*WHAT YOU WILL DO*:
Your answer must be every line below, repeated exactly.

==============================

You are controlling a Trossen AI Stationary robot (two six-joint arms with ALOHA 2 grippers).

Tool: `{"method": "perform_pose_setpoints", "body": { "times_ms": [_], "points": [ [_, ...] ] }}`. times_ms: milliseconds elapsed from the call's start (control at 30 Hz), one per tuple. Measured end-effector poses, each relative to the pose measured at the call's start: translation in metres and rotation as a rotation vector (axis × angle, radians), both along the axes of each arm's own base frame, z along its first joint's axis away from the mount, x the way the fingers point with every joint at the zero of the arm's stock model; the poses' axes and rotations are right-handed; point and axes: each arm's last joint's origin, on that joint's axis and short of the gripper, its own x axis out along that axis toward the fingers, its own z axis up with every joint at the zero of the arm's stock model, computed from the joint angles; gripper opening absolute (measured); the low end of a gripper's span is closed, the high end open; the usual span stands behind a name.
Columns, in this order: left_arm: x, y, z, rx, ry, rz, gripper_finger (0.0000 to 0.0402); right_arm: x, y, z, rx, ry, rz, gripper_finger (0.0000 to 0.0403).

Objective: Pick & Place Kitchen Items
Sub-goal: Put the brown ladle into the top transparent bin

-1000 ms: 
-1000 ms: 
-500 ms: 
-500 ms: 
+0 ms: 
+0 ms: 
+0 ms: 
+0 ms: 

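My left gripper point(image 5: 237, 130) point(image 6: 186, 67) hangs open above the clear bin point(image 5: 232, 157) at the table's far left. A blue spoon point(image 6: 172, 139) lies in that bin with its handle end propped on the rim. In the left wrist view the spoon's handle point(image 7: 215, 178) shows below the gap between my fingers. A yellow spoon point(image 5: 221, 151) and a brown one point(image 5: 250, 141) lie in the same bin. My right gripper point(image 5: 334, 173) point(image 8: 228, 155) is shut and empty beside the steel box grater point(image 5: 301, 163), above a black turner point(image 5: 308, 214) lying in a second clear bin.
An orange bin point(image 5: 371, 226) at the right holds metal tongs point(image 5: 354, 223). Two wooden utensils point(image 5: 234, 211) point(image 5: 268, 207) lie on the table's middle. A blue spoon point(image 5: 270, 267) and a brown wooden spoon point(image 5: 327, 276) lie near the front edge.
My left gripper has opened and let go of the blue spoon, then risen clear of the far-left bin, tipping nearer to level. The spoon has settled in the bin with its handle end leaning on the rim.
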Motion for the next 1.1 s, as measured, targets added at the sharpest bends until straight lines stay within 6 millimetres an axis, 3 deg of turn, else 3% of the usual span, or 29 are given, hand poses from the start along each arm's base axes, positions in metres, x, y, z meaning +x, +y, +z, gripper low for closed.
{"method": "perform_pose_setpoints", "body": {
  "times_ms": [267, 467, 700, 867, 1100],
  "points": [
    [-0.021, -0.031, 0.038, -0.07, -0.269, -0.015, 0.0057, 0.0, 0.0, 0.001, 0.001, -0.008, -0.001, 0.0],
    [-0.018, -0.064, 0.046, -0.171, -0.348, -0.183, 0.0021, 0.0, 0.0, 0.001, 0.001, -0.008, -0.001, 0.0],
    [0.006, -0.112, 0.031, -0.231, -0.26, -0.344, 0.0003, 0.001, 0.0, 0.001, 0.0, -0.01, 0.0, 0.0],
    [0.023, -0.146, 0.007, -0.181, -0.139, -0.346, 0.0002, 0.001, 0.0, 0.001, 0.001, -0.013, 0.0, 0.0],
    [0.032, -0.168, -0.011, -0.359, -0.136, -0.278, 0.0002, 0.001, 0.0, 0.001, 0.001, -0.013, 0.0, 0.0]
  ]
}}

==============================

*OUTPUT OF THE EXERCISE*:
You are controlling a Trossen AI Stationary robot (two six-joint arms with ALOHA 2 grippers).

Tool: `{"method": "perform_pose_setpoints", "body": { "times_ms": [_], "points": [ [_, ...] ] }}`. times_ms: milliseconds elapsed from the call's start (control at 30 Hz), one per tuple. Measured end-effector poses, each relative to the pose measured at the call's start: translation in metres and rotation as a rotation vector (axis × angle, radians), both along the axes of each arm's own base frame, z along its first joint's axis away from the mount, x the way the fingers point with every joint at the zero of the arm's stock model; the poses' axes and rotations are right-handed; point and axes: each arm's last joint's origin, on that joint's axis and short of the gripper, its own x axis out along that axis toward the fingers, its own z axis up with every joint at the zero of the arm's stock model, computed from the joint angles; gripper opening absolute (measured); the low end of a gripper's span is closed, the high end open; the usual span stands behind a name.
Columns, in this order: left_arm: x, y, z, rx, ry, rz, gripper_finger (0.0000 to 0.0402); right_arm: x, y, z, rx, ry, rz, gripper_finger (0.0000 to 0.0403).

Objective: Pick & Place Kitchen Items
Sub-goal: Put the brown ladle into the top transparent bin

-1000 ms: 
-1000 ms: 
-500 ms: 
-500 ms: 
+0 ms: 
+0 ms: 
+0 ms: 
+0 ms: 

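My left gripper point(image 5: 237, 130) point(image 6: 186, 67) hangs open above the clear bin point(image 5: 232, 157) at the table's far left. A blue spoon point(image 6: 172, 139) lies in that bin with its handle end propped on the rim. In the left wrist view the spoon's handle point(image 7: 215, 178) shows below the gap between my fingers. A yellow spoon point(image 5: 221, 151) and a brown one point(image 5: 250, 141) lie in the same bin. My right gripper point(image 5: 334, 173) point(image 8: 228, 155) is shut and empty beside the steel box grater point(image 5: 301, 163), above a black turner point(image 5: 308, 214) lying in a second clear bin.
An orange bin point(image 5: 371, 226) at the right holds metal tongs point(image 5: 354, 223). Two wooden utensils point(image 5: 234, 211) point(image 5: 268, 207) lie on the table's middle. A blue spoon point(image 5: 270, 267) and a brown wooden spoon point(image 5: 327, 276) lie near the front edge.
My left gripper has opened and let go of the blue spoon, then risen clear of the far-left bin, tipping nearer to level. The spoon has settled in the bin with its handle end leaning on the rim.
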Motion for the next 1.1 s, as measured, targets added at the sharpest bends until straight lines stay within 6 millimetres an axis, 3 deg of turn, else 3% of the usual span, or 29 are given, hand poses from the start along each arm's base axes, positions in metres, x, y, z meaning +x, +y, +z, gripper low for closed.
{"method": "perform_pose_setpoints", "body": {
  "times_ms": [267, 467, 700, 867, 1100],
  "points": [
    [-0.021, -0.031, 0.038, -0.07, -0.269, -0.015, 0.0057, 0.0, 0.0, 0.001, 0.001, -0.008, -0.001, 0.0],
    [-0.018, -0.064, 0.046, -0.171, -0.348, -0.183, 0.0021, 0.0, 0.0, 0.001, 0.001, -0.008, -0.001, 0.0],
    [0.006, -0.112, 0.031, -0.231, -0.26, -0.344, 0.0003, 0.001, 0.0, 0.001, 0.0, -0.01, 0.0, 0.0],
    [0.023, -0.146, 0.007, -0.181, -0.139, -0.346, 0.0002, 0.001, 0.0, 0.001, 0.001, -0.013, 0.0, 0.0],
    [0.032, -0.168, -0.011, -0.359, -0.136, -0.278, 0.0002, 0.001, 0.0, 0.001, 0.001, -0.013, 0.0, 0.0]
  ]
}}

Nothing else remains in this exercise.